By improving the accuracy of EHR data in prospective clinical investigations of human drugs and biological products, and medical devices, stakeholders can optimize the efficacy of clinical trials, FDA stated.

FDA officials offered recommendations for promoting interoperability between EHR systems and EDC systems. Lack of interoperability necessitates manual data entry to transfer information between systems or reports. Manual transcription heightens the risk of data entry errors.

The use of fully-integrated EHR and EDC systems allows clinical investigators to enter research data directly into the EHR to limit the risk of data entry errors.

“This may involve, for example, use of research modules, use of research tabs built into the EHR system, or use of custom research fields within the EHR system for data that are entered for research purposes,” wrote FDA officials.

“FDA encourages sponsors and clinical investigators to work with entities that control EHR systems, such as health care organizations, to use EHR and EDC systems that are interoperable or fully integrated. Moreover, diverse ownership of electronic systems and data may necessitate appropriate collaboration between the health care and clinical research communities,” the guidance continued.

Collaboration between healthcare organizations and system vendors may help to advance interoperability and enable EHR and EDC system integration.

FDA officials also acknowledged that problems with diverse clinical data standards may complicate interoperability between EHR and EDC systems. However, the increased adoption of open data standards through EHR data standardization requirements set forth by the ONC Health IT Certification Program and ONC’s Interoperability Standards Advisory (ISA) may help to address these challenges.

To promote repeated use of EHR data, FDA encouraged clinical investigators to engage in health data exchange of structured data.

“Sponsors should ensure that the structured data elements obtained from the EHR correspond with the protocol-defined data collection plan (e.g., time and method of measurement),” clarified guidance authors.

“In addition, for extraction of unstructured data, sponsors should consider the reliability and quality of unstructured EHR data and the appropriateness of using it as critical source data, such as study endpoints,” FDA officials continued.

FDA officials also provided best practices for using EHR systems in clinical investigations.
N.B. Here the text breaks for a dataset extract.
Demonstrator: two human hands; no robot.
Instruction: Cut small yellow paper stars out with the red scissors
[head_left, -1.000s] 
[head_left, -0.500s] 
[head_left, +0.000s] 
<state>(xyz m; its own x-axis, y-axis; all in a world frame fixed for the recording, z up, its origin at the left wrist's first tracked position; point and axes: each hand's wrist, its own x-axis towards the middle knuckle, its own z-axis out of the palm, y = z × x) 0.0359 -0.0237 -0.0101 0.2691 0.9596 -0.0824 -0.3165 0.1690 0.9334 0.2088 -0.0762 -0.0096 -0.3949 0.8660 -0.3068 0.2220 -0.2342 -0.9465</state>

Officials encouraged the use of EHR systems certified by the ONC Health IT Certification Program.

“Sponsors should include in their data management plan a list of EHR systems used by each clinical investigation site in the clinical investigation,” stated FDA officials. “Sponsors should document the manufacturer, model number, and version number of the EHR system and whether the EHR system is certified by ONC.”

If an EHR system is decertified by ONC, sponsors should assess the rationale behind the nonconformity and determine whether it will have a negative effect on the integrity of EHR data used in clinical investigations.

While FDA promotes the use of ONC certified health IT, sponsors may still utilize EHR systems not certified by ONC if controls are in place to ensure data integrity, confidentiality, and security.

In addition to recommendations about EHR data use, interoperability, and data integrity, FDA also offered guidance related to informed consent, blinded study designs, inspection, recordkeeping, record retention requirements, and other aspects of EHR data use in clinical investigations.